[Extracted records]
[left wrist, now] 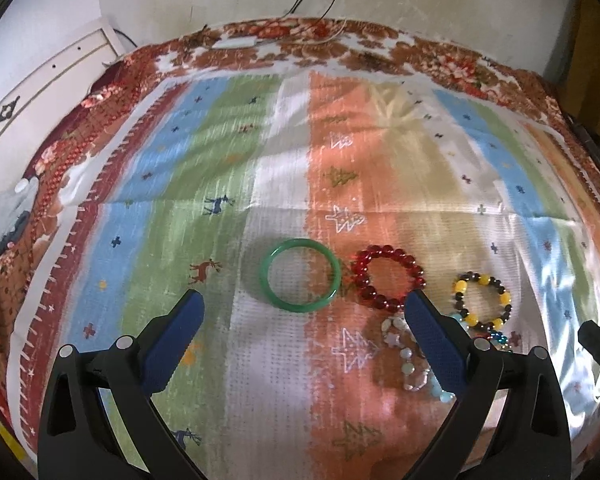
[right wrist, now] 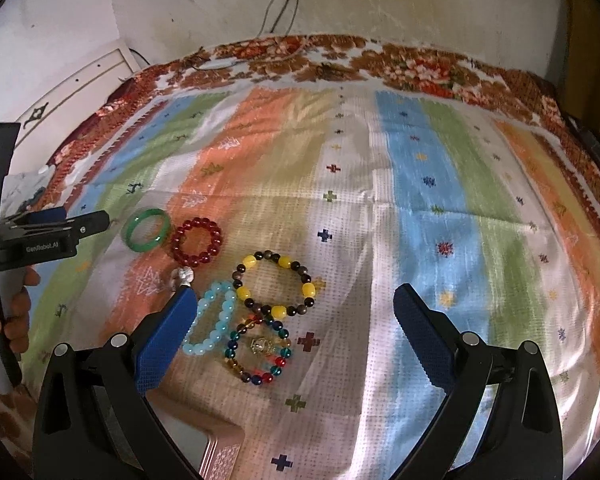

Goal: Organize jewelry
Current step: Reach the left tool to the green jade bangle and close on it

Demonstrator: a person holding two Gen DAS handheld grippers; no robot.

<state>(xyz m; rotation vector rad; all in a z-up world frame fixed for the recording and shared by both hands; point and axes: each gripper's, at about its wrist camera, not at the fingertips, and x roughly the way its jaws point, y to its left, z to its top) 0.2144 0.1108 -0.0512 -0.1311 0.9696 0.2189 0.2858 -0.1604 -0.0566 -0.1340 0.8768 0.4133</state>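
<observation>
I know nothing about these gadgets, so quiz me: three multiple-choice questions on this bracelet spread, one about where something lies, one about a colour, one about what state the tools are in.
1. What lies right beside the green bangle?
A. red bead bracelet
B. light blue bead bracelet
C. multicoloured bead bracelet

2. What colour are the big beads mixed with dark ones on one bracelet?
A. pink
B. yellow
C. white

3. How do the left hand-held gripper and right hand-held gripper stand?
A. both shut on bracelets
B. one holds the bangle
C. both open, holding nothing

Answers:
1 A, the red bead bracelet sits next to it.
2 B, yellow-and-dark bracelet.
3 C, wide gaps between fingers.
</observation>
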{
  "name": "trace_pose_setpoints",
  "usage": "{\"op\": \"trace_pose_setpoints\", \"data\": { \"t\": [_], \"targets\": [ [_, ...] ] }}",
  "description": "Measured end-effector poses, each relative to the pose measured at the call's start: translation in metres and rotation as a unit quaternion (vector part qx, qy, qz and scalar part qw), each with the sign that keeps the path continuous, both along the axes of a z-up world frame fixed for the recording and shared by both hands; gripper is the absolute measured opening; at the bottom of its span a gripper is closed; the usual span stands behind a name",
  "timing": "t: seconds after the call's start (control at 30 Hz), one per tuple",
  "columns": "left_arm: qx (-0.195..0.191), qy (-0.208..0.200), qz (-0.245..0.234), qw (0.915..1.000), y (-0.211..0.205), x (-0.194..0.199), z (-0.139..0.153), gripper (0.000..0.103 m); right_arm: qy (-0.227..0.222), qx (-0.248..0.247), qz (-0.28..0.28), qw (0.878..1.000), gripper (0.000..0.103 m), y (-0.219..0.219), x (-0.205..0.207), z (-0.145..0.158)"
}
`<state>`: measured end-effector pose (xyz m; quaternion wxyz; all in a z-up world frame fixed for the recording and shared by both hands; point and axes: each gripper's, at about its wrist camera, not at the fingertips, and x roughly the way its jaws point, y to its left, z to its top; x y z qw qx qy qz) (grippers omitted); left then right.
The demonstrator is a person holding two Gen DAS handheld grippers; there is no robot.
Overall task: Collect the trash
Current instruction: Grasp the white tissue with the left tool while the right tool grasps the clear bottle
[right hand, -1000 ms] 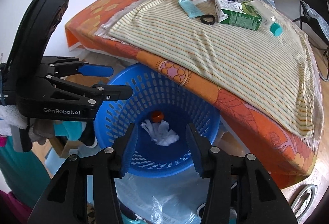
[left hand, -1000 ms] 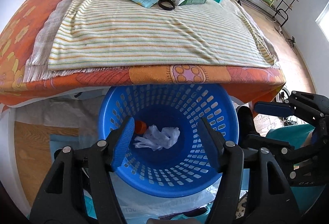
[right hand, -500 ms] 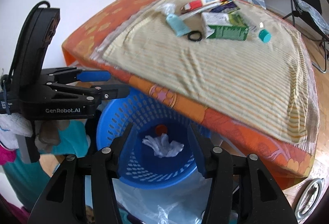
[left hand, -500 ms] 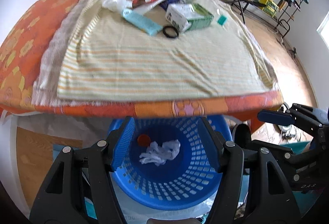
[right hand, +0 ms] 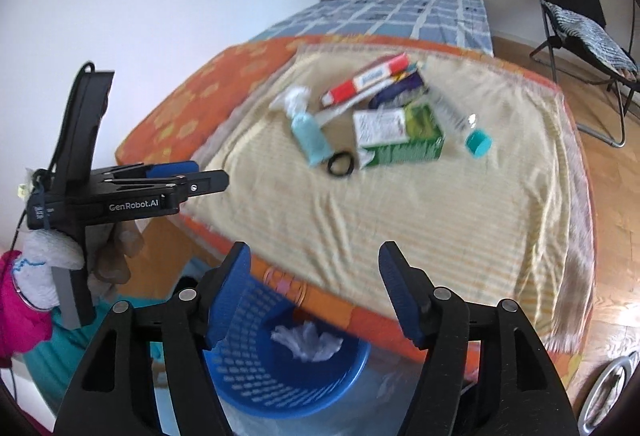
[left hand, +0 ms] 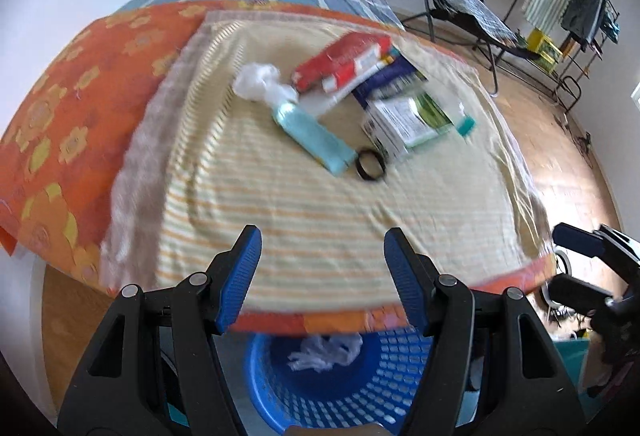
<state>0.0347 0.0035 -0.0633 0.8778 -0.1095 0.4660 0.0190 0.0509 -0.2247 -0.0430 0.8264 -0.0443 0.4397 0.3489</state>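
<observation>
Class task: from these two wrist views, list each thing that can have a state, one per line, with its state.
Left gripper: open, empty.
Right gripper: jaws opening, empty.
Basket: on floor, holds crumpled white paper.
Green carton: lying on its side on the bed.
Teal tube: lying flat.
Black ring: lying flat.
Red box: lying on papers.

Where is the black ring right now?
The black ring lies on the striped cloth on the bed, between the end of the teal tube and the green-and-white carton. In both wrist views it sits slightly right of centre.
</observation>
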Motion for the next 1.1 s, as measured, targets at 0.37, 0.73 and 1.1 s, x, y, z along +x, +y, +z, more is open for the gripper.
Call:
{"op": "trace_pose_setpoints", "data": {
  "t": [0.37, 0.73, 1.1],
  "targets": [
    [-0.023, 0.002, 0.052, 0.9984, 0.057, 0.060, -0.003, 0.066, -0.018, 0.001, -0.045, 0.999, 0.074, -0.004, 0.079, 0.006],
    [-0.063, 0.016, 0.105, 0.9924, 0.090, 0.120, -0.025, 0.066, 0.003, -0.019, -0.090, 0.996, 0.074, 0.001, 0.178, -0.012],
    [-0.048, 0.036, 0.116, 0.9915, 0.103, 0.168, -0.057, 0.066, 0.020, -0.061, -0.109, 0.992, 0.074, 0.009, 0.241, -0.050]
  ]
}}
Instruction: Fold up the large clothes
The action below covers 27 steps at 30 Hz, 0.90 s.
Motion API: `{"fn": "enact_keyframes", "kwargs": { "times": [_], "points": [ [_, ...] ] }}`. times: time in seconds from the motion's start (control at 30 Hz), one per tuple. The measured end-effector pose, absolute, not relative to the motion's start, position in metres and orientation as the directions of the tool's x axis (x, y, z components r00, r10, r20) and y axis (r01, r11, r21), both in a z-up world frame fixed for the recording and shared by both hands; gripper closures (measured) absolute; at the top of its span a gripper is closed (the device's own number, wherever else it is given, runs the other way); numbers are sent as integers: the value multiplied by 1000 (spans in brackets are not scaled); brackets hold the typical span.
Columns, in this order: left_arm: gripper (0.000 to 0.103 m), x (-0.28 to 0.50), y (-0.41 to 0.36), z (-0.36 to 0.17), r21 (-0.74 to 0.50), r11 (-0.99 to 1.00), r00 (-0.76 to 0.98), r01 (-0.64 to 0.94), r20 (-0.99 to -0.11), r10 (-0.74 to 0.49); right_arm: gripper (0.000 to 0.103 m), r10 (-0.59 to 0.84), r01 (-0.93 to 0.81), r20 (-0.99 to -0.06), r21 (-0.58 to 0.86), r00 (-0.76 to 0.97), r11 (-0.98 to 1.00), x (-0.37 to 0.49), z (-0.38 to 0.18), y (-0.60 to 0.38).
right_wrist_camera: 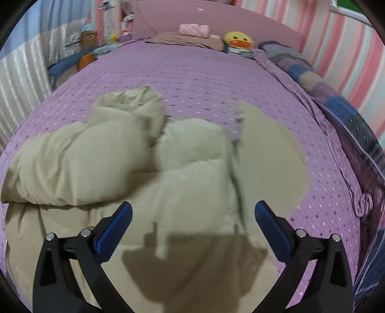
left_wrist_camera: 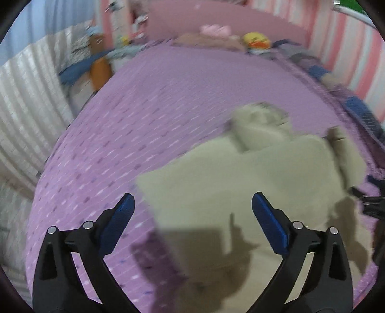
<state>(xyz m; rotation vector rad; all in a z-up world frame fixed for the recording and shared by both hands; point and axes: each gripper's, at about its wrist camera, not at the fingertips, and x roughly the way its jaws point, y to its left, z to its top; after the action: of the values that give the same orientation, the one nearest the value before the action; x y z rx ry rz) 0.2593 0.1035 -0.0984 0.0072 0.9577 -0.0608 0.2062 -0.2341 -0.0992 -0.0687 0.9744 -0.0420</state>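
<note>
Setting: a bed (right_wrist_camera: 192, 72) under a purple dotted cover took up both views, with a pink headboard (right_wrist_camera: 216, 21) at the far end and a striped pink wall (right_wrist_camera: 349, 48) along the right.
Garment: a large beige garment (right_wrist_camera: 120, 156) lay on the near half of the cover; in the right wrist view its left part was doubled over into a thick puffy fold, and a flatter panel spread out to the right.
Garment, left wrist view: the same beige cloth (left_wrist_camera: 252, 180) lay flat with a bunched part at its far edge; the picture was blurred.
Left gripper (left_wrist_camera: 193, 205): jaws stood wide apart above the near left edge of the garment, nothing between the blue pads, no pad touching cloth.
Right gripper (right_wrist_camera: 193, 211): jaws spread wide over the middle of the garment, gripping nothing.
Shadows: dark gripper shadows fell on the beige cloth just ahead of both tools.
Far end: a yellow duck toy (right_wrist_camera: 238, 39), a pink cushion (right_wrist_camera: 193, 30) and a brown pillow (right_wrist_camera: 185, 38) sat by the headboard.
Right edge: a blue and grey blanket (right_wrist_camera: 324, 91) lay bunched along the wall side.
</note>
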Motion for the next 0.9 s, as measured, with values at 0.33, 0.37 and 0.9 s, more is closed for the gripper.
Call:
{"fn": "enact_keyframes", "kwargs": {
  "times": [0.33,0.37,0.9],
  "points": [
    [7,271,115,-144,-22,999,493,43,-869,-41,2,96,-90,-856,58,507,994,252,-109,-214],
    [7,271,109,-148,-18,999,490,48,-871,-40,2,119,-99,-857,80,502,992,262,-112,-214],
    [9,275,71,-156,40,993,485,108,-874,-17,92,-55,-91,-774,-144,631,985,234,-18,-195]
  ]
}}
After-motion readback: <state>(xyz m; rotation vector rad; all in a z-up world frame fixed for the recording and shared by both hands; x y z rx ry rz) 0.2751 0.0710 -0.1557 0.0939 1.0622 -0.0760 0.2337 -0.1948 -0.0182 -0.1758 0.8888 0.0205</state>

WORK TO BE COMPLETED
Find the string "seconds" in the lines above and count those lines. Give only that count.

RESPONSE
2